Ritchie v. Jeffrey, (1915) 52 S.C.R. 243

Date: 1915-11-29

John Ritchie (Plaintiff) Appellant;

and

Willard S. Jeffrey (Defendant) Respondent

Builders and contractors—Materials supplied—Order for money payable under contract—Evidence—Estoppel—Lien—Enforcing equitable assignment—Practice.

[Page 243]

A building contractor gave a written order upon the owner directing him to pay the sum of $800 to the plaintiff on account of the price of materials supplied for use in the building which was being erected. The order was presented to the owner and, although not accepted in writing, was held over to await the time for making payments under the contract. The contractor failed to complete the work, and 'it was finished by the owner at an outlay which left the balance of the contract price insufficient to meet the full amount of the order.

Held, the Chief Justice and Idington J. dissenting, that the order was effective as an assignment of money payable under the contract, but, as there was no evidence of a promise to pay the amount thereof out of the fund, or of facts precluding the owner from denying the sufficiency of what ultimately was payable to the contractor, it could not be enforced against the owner as an equitable assignment.

Per Duff J.—As the equitable relief sought could be granted only upon a consideration of all the circumstances and no claim therefor was made in the courts below nor was the evidence directed to any such claim, the claim came too late on an appeal to the Supreme Court of Canada.

Per Fitzpatrick C.J. and Idington J., dissenting.—As the conduct of the owner respecting the order was equivocal and misleading and induced the materialman to abstain from filing a lien to

[Page 244]

protect himself, the owner ought to be held liable for the full amount of the order as an equitable assignment.

The appeal from the judgment of the Appellate Division (8 West. W.R. 729) was dismissed with costs.

APPEAL from the judgment of the Appellate Division of the Supreme Court of Alberta[1], reversing the judgment of Ives J., at the trial, and dismissing the plaintiff's action with costs.

The circumstances of the case appear from the head-note.

Lafleur K.C. for the appellant.

Gerald V. Pelton for the respondent.

THE CHIEF JUSTICE (dissenting).—I am satisfied on the evidence that the appellant failed to file a lien under the Act because of the defendant's promise to pay Horn's order. J. W. Ritchie, when examined as a witness, says that he did not file a lien because he trusted Mr. Jeffrey would pay the order given by Mr. Horn and again on his re-examination he testifies as follows:—

Q. Did you actually at any time have any intention of filing a lien against Mr. Jeffrey's property ?

A. We would have, if he hadn't given us the assurance that he was going to pay it.

And again:—

Q. Had you consulted your solicitor about your right to file the lien ?

A. Yes.

The same witness also says that he accomplished the shipment of lumber on that understanding.

[Page 245]

If the appellant had filed his lien he, as material man, under the Act would have been entitled to precedence over Haugen, the sub-contractor, who was subsequently paid $558.10. To say the least, Jeffrey's conduct at the time Horn's order in favour of appellant was presented to him was shifty and ambiguous, and if in the result he led the appellant into error and induced him by his conduct and representations not to file a lien, he should be held liable.

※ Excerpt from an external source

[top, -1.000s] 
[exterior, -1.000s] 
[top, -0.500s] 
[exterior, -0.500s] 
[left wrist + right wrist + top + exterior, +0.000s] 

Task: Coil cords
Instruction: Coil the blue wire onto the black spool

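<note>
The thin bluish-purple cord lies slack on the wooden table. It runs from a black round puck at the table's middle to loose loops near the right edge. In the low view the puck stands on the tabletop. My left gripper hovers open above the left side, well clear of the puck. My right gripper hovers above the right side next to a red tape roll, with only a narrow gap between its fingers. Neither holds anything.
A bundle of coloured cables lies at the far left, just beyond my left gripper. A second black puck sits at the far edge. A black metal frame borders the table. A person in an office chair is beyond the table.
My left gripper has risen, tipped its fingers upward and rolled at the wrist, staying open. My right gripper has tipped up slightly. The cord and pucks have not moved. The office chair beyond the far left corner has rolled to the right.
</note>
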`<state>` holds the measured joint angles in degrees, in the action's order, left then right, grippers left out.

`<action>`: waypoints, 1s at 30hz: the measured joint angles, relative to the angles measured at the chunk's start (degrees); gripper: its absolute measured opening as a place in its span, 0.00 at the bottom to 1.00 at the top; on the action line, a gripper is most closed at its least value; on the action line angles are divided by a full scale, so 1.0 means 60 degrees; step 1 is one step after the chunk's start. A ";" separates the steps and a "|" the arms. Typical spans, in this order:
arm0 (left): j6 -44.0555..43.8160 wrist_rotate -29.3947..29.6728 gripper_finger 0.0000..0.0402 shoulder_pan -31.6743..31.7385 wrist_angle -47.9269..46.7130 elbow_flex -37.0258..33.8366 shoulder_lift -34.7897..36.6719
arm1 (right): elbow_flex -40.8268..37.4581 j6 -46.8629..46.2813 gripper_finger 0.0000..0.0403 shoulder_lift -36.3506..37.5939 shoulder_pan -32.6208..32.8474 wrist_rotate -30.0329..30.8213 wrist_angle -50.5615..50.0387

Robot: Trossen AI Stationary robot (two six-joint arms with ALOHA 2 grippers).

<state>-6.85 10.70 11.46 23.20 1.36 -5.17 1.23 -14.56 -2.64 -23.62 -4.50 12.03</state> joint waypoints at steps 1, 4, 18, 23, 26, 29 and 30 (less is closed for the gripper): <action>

I would allow the appeal with costs.

IDINGTON J. (dissenting).—The only question of any difficulty in this appeal is whether or not the order upon respondent for $800 by Horn, a contractor, engaged in building for him a shop for which, When completed, Horn was to be paid $3,000, can, with the attendant facts and circumstances, be held as furnishing sufficient evidence to maintain the appellant's claim of an equitable assignment of part of the said $3,000.

The shop was being erected in Jasper Park. The appellant furnished lumber therefor to an amount greater than $800, as respondent well knew. Horn, in order to give security to appellant therefor to the amount of $800, gave the following order:—

John Ritchie Lumber Co.,

Edmonton, Alta., Jan. 27, 1914.

W. S. Jeffrey, Esq.,

2005 Jasper W.

Please pay to John Ritchie Lumber Co. the sum of $800 on account of material delivered and shipped to Jasper Park.

C. R. Horn.

This order is not as unambiguously worded as was that in question in the case of Brice v. Bannister[2].

[Page 246]

In that case the order expressly said it Was to be "paid out of moneys due or to become due from you to me," and thus within its very terms fulfilled the exact requirements of an equitable assignment.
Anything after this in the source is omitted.